В первой половине дня посетил больницу в Иванково, где было произведено кварцевание ноги и наложена повязка со спиртовым компрессом. К вечеру нога сильно опухла, однако продолжал работать. Провёл совещание с офицерами и рассмотрел с ними возможные варианты действий в случае пожара на АЭС. В последние дни было чувство, что обязательно что-то случится. Видел, как с каждым днём разворачивается фронт работ, а порядка мало… Разошлись по местам отдыха в 01 час 30 минут 23 мая.

 23 мая 1986 года

В 02 часа 10 минут дежурный по штабу доложил о получении сообщения с АЭС о пожаре в помещениях 402 и 403. В 02 часа 30 минут с группой офицеров прибыл на станцию. К месту пожара были вызваны силы и средства пожарной охраны… Находился на станции до 14 часов 30 минут. Средств защиты, за исключением респиратора-лепестка, не имел. Обут был в кеды, другая обувь не подходила. По прибытии какое-то время находился в штабе ГО, расположенном под административно-бытовым корпусом АЭС, пытался выяснить обстановку, затем в БЩУ-1.

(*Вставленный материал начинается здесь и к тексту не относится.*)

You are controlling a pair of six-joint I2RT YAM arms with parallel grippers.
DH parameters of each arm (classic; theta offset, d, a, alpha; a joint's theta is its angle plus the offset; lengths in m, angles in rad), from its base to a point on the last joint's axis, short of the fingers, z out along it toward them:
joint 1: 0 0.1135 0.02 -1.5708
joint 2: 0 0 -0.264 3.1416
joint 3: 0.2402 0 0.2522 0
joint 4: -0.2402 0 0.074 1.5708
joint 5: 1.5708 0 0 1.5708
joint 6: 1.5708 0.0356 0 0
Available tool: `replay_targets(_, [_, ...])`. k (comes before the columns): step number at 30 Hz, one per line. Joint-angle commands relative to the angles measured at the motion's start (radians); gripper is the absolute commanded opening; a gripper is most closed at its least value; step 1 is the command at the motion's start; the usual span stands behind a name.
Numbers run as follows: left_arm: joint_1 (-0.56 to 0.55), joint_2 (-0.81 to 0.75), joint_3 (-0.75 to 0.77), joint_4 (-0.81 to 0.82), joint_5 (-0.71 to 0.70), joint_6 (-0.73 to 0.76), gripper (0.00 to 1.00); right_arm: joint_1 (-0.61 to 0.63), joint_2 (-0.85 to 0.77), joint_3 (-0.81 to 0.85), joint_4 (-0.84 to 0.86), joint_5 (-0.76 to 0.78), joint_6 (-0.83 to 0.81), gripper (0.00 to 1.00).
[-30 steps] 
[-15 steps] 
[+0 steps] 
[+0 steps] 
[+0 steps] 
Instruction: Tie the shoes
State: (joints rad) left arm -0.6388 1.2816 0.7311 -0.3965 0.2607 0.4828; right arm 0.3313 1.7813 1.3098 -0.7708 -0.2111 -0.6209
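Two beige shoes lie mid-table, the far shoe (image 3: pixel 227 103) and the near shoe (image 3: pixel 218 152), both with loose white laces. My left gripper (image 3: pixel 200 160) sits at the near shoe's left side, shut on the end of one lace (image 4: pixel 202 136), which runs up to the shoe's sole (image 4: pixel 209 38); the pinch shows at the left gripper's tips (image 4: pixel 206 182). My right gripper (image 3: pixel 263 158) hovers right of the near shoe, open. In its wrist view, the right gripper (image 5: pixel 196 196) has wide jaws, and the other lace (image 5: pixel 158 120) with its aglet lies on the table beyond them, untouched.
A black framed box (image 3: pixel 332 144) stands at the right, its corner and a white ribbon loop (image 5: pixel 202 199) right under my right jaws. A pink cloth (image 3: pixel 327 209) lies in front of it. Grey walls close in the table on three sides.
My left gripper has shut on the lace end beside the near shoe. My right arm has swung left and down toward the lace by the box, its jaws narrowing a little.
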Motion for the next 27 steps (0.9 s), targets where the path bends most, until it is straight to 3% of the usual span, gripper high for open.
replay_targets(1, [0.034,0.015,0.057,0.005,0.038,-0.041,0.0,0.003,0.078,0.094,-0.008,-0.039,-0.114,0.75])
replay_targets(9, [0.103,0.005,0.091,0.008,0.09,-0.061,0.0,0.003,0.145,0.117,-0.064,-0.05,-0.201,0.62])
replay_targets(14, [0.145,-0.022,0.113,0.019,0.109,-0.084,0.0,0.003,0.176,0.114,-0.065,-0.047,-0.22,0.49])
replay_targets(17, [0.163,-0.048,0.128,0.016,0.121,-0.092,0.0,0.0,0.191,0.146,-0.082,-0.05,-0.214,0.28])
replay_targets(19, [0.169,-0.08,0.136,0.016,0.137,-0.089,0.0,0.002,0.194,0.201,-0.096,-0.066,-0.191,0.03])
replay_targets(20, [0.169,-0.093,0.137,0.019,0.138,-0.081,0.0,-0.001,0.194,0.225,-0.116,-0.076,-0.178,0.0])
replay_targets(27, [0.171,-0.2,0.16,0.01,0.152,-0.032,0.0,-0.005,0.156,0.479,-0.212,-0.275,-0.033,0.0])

ОБСТАНОВКОЙ НИКТО НЕ ВЛАДЕЛ.

…Вместе с дозиметристом по коридору диаэраторной этажерки, соединяющей 3-й и 4-й блоки, ушли на разведку пожара. Со стороны транспортного коридора разведку проводил караул. Помещений № 402 и № 403 мы достигли минут через 20–30, так как первоначально не нашли дверь, ведущую из коридора в блок. По этому коридору достигли развалин четвёртого реактора и лишь затем, возвращаясь назад, нашли нужную нам дверь. Обнаружив горение кабелей и разобравшись предварительно в обстановке, провели разведку в помещениях ТУН. Были там минут 30–40. НАХОДЯСЬ В ТУННЕЛЕ, ПРИНЯЛ РЕШЕНИЕ О ТУШЕНИИ ПОЖАРА ЗВЕНЬЯМИ, О ЧЕРЕДОВАНИИ СМЕН, СОСТОЯЩИХ ИЗ ПЯТИ ЧЕЛОВЕК, И О ДОСТАВКЕ ИХ В ТРАНСПОРТНЫЙ КОРИДОР НА БТРах. Принять такое решение мне было не просто, зная Боевой устав пожарной охраны. Но и сегодня, спустя почти пять лет, считаю это решение единственно правильным. Нам удалось не только ликвидировать пожар, но и спасти жизни десяткам пожарных.

…До 6 часов утра я находился в разных местах, периодически – в месте тушения, возле АБК, где сосредотачивались силы, БЩУ-1; сказать точно, где и сколько – не могу. Где-то около 6 часов утра, может быть, и раньше, почувствовал боль в груди – такое состояние, что кто-то насыпал горящих углей. Боль всё усиливалась и продолжалась ещё долго, пока находился в госпиталях. Стало больно говорить, трудно передвигаться (нога!). В 14 часов 30 минут, оставив группу пожарных на АЭС, дал отбой другим силам, уехал со станции – думал, немного отдохну и буду работать дальше, хотя ЗЕМЛЯ УХОДИЛА ИЗ-ПОД НОГ. Но врачи отправили в госпиталь МВД УССР.

…Потом, да и сегодня – понимаю, что тогда произошло… Прошло 5 лет какой-то борьбы, скитаний по клиникам, больницам и госпиталям. Быстро устаю, мало радости, но слава Богу, есть жизнь, вижу близких, есть работа, поэтому… Сравнивая прожитые годы, понимаю, что сегодня лучше, чем вчера… «Вылетели» из жизни 1986–1987 годы, стало лучше в 1990-е. Морально смирился с тем, что нет всего того, что было до мая 1986 года.